Segment Start: Data shown

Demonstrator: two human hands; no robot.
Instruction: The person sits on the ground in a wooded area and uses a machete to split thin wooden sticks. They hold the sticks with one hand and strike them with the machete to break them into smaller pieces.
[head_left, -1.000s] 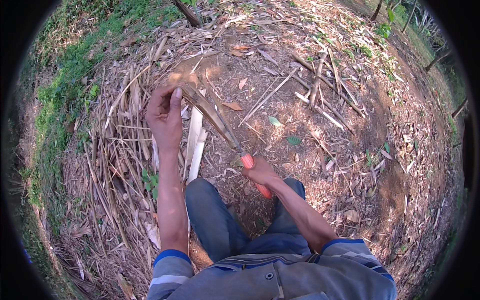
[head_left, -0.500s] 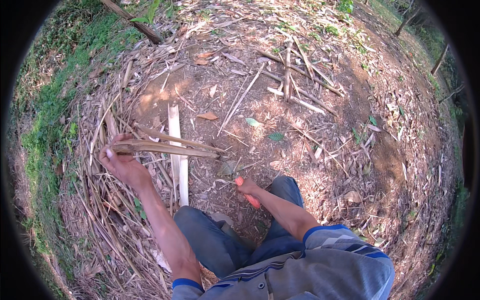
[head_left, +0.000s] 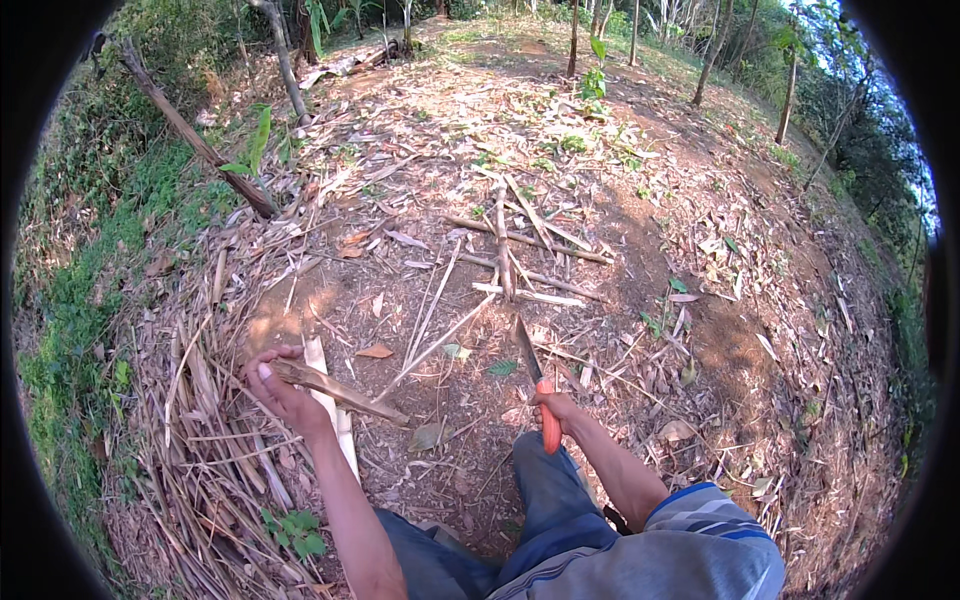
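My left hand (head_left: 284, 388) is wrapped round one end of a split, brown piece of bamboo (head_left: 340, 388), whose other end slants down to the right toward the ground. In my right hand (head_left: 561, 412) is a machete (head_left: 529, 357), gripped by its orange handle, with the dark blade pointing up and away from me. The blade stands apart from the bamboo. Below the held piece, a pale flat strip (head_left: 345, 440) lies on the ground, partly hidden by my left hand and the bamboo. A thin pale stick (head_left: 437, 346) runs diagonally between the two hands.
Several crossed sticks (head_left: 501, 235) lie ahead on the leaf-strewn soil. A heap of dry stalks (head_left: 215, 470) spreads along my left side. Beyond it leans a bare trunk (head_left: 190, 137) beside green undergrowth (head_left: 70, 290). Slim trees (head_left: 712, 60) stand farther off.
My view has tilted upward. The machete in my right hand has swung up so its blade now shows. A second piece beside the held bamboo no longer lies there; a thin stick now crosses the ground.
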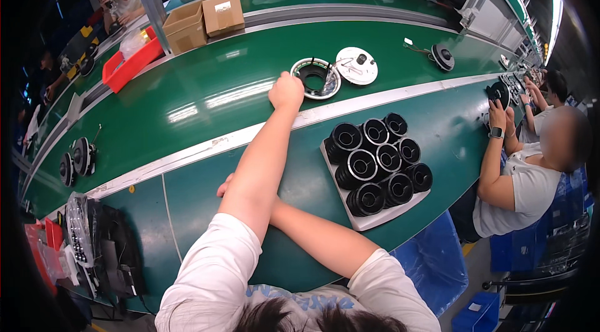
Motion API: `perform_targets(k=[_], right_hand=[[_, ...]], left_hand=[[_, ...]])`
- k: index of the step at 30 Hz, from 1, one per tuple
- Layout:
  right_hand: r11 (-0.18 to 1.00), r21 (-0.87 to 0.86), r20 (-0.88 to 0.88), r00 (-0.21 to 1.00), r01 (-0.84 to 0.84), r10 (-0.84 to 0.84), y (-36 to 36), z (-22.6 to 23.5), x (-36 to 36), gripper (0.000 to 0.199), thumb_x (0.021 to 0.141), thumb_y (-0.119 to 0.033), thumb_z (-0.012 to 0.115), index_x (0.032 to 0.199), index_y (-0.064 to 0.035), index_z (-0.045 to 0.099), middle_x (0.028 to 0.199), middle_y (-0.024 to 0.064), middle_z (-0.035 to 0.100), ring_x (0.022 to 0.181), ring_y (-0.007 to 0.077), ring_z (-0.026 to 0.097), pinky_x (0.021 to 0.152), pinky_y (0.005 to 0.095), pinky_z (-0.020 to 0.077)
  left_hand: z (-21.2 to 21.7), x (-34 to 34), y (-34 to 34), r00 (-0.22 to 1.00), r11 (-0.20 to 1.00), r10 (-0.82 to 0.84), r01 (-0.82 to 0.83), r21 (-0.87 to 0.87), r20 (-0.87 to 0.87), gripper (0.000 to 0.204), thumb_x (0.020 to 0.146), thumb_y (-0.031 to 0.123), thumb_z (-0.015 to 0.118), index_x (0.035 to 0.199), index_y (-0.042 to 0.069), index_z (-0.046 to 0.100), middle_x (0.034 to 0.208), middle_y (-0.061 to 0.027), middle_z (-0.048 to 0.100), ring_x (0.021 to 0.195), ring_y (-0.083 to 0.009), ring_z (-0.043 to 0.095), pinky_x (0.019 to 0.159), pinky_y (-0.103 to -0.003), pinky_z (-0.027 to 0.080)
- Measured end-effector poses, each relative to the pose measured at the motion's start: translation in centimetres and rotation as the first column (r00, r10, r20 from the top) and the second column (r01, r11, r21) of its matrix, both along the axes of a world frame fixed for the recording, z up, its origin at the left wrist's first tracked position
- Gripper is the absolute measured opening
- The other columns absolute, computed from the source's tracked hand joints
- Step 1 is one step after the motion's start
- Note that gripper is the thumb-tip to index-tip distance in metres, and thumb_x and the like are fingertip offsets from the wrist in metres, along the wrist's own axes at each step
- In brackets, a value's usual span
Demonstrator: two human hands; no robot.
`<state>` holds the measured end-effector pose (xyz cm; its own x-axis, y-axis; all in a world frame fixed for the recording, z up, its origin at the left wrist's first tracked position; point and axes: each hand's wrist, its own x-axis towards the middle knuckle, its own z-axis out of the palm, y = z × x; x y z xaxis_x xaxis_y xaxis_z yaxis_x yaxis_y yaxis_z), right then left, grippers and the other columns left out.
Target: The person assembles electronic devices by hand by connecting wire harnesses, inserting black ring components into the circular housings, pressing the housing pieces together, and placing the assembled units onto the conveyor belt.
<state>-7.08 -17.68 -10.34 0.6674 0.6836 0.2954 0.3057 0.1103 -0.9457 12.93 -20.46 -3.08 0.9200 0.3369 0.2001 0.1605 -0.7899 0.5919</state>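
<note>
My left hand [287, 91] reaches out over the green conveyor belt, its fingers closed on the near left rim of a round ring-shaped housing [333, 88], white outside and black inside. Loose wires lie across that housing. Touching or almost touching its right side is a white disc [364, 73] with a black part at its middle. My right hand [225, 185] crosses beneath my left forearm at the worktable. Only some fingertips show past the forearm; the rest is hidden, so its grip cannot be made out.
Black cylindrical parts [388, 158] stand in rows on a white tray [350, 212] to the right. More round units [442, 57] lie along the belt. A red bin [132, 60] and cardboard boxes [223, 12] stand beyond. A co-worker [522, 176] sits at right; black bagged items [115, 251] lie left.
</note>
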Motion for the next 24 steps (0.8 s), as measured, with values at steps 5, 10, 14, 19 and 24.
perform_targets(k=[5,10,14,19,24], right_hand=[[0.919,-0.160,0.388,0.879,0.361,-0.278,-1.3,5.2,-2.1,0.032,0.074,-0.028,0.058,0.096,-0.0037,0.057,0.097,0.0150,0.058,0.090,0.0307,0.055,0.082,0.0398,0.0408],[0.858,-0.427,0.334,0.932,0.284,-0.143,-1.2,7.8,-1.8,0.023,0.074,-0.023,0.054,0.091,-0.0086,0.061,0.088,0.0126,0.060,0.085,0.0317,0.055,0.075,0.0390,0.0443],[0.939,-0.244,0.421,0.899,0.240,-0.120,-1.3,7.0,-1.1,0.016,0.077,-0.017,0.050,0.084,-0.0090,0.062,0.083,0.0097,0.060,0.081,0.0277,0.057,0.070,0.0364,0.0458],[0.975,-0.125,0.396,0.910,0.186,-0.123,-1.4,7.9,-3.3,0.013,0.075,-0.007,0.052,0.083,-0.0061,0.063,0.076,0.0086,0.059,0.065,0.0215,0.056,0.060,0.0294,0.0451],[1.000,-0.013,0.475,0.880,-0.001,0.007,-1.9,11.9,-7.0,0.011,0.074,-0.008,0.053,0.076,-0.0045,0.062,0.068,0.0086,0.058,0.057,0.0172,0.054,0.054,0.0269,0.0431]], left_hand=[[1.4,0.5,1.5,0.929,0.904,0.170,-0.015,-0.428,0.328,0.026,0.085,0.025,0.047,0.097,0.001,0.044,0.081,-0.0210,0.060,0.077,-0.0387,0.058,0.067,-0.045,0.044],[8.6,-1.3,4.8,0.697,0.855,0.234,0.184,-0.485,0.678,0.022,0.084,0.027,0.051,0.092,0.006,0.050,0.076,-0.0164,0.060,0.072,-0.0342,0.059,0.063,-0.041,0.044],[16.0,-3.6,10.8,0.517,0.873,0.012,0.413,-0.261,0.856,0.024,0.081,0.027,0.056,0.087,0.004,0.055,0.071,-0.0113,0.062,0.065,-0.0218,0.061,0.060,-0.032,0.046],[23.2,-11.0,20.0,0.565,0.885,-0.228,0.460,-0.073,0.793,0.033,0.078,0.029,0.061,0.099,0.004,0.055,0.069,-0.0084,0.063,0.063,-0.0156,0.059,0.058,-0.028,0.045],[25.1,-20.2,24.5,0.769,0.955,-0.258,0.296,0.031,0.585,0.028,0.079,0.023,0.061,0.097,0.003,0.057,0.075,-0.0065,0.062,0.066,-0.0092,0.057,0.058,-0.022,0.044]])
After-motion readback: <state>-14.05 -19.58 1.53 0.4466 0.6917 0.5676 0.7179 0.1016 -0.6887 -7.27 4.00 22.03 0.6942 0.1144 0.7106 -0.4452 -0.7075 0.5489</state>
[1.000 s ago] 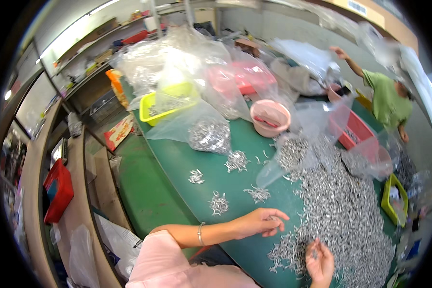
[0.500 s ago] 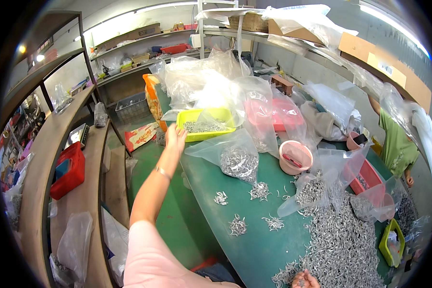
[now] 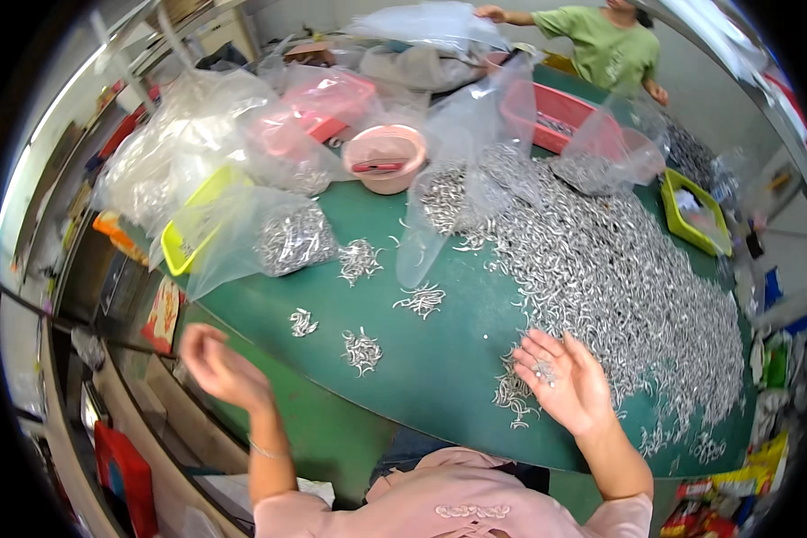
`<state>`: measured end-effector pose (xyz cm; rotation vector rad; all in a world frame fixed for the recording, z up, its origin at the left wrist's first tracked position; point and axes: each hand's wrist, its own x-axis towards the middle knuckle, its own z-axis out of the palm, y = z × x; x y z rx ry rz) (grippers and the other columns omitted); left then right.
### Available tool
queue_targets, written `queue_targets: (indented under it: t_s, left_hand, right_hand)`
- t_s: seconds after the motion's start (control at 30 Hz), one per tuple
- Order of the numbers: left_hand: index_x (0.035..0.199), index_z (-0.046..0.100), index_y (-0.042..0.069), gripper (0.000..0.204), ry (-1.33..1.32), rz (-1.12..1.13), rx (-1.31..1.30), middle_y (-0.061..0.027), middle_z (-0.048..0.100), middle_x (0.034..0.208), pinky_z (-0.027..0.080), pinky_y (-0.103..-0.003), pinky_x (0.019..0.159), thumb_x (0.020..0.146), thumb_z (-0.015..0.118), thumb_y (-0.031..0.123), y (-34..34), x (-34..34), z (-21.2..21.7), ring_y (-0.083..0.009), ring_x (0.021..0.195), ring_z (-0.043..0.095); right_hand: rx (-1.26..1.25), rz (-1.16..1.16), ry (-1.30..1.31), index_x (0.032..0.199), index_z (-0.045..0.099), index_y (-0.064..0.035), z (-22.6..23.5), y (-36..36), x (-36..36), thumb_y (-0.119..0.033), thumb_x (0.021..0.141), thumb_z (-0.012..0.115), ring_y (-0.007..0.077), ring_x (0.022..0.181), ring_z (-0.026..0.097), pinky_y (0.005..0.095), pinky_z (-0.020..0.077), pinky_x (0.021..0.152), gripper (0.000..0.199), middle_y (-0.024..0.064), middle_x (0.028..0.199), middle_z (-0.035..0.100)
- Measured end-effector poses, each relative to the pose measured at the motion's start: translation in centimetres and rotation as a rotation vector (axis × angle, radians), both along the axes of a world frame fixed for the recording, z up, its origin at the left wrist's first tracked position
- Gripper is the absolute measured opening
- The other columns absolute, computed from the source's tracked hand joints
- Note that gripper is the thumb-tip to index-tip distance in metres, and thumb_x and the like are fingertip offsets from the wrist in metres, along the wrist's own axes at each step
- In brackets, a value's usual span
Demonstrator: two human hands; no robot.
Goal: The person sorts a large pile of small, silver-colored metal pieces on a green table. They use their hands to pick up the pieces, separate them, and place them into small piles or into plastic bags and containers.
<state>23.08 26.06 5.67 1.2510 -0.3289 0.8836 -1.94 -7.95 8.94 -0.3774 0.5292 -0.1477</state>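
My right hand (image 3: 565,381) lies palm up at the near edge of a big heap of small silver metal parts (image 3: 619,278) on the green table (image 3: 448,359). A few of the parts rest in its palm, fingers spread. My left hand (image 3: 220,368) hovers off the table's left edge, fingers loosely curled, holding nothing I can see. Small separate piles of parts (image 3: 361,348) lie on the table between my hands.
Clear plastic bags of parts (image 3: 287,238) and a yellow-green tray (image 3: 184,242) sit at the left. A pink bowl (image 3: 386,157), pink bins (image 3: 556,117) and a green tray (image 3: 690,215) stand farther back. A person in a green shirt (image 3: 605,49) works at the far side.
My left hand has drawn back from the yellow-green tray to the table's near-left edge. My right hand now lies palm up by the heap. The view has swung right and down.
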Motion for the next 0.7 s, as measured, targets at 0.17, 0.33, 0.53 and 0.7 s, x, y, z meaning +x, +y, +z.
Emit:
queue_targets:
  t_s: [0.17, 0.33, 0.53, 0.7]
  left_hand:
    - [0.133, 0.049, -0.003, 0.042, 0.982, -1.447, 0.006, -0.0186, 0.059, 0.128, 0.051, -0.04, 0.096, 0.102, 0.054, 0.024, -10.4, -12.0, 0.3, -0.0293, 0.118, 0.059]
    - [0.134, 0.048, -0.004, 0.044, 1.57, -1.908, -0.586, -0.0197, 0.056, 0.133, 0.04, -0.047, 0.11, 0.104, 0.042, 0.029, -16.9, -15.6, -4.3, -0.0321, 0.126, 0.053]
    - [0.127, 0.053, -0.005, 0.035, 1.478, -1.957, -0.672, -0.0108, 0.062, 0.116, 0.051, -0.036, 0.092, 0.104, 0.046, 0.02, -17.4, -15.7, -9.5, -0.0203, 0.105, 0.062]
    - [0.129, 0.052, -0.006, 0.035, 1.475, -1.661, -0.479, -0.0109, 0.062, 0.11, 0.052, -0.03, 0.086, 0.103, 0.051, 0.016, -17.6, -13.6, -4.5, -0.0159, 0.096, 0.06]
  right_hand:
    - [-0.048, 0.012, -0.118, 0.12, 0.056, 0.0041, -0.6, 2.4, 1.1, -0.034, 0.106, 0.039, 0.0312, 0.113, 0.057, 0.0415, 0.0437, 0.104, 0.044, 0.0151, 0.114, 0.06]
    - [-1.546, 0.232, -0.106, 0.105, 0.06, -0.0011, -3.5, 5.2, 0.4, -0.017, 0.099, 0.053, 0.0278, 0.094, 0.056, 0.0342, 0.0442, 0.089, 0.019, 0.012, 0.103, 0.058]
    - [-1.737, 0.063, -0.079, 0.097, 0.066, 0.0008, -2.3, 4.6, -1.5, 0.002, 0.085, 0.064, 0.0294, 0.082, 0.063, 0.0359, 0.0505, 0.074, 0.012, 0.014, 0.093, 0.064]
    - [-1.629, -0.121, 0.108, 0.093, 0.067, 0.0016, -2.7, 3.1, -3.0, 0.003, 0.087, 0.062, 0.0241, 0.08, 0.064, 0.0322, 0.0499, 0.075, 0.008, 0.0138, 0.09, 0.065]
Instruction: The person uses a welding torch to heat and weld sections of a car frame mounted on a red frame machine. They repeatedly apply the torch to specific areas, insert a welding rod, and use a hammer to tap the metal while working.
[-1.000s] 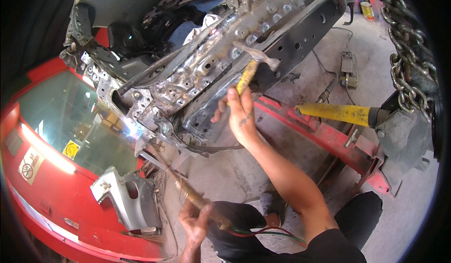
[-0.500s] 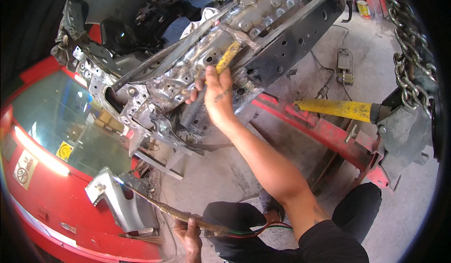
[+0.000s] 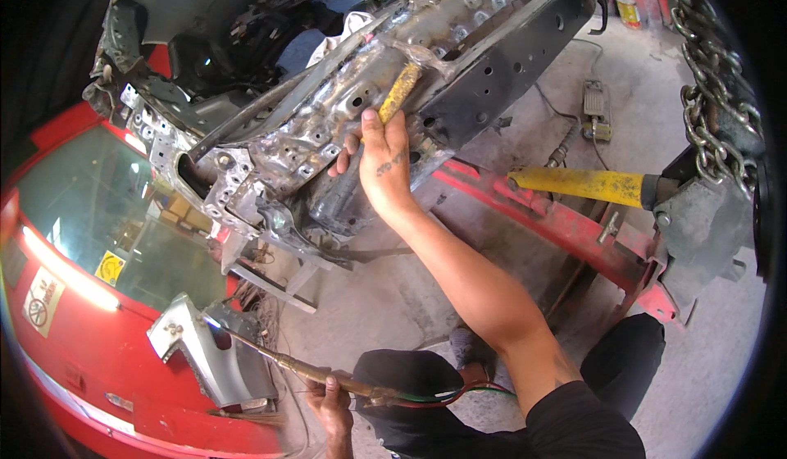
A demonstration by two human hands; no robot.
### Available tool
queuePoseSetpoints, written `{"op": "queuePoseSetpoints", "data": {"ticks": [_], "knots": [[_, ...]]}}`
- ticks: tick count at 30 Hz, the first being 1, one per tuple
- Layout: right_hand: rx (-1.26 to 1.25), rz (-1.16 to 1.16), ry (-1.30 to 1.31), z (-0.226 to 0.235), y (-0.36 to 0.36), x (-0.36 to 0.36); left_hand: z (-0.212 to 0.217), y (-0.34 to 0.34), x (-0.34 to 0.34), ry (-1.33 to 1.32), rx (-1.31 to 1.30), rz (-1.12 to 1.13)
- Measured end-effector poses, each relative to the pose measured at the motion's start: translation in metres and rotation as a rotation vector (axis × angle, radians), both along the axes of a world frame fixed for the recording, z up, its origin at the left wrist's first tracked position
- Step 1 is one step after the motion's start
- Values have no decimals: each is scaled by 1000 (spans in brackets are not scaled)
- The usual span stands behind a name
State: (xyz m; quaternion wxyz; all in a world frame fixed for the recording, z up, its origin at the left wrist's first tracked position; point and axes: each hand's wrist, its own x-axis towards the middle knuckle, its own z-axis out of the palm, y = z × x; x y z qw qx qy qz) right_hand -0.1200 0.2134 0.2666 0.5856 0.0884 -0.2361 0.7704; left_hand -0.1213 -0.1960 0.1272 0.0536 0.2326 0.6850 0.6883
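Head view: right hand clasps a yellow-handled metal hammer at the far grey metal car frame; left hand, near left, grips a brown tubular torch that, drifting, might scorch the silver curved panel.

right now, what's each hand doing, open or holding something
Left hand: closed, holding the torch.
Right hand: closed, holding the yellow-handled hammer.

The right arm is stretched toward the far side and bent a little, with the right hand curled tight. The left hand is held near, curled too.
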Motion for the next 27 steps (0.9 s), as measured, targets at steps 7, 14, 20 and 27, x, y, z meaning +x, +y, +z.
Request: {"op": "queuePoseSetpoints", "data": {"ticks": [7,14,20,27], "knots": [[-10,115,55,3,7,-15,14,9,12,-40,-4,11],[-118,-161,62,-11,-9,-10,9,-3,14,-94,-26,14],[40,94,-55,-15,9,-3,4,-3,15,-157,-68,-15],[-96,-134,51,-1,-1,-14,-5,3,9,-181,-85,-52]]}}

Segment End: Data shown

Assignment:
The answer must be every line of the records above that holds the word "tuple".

Response:
- k: index of the step at 30 Hz, from 1, one per tuple
- t_s: seconds after the motion's start (control at 30 Hz), one per tuple
- ticks: tick count at 30 Hz, the first being 1, one per tuple

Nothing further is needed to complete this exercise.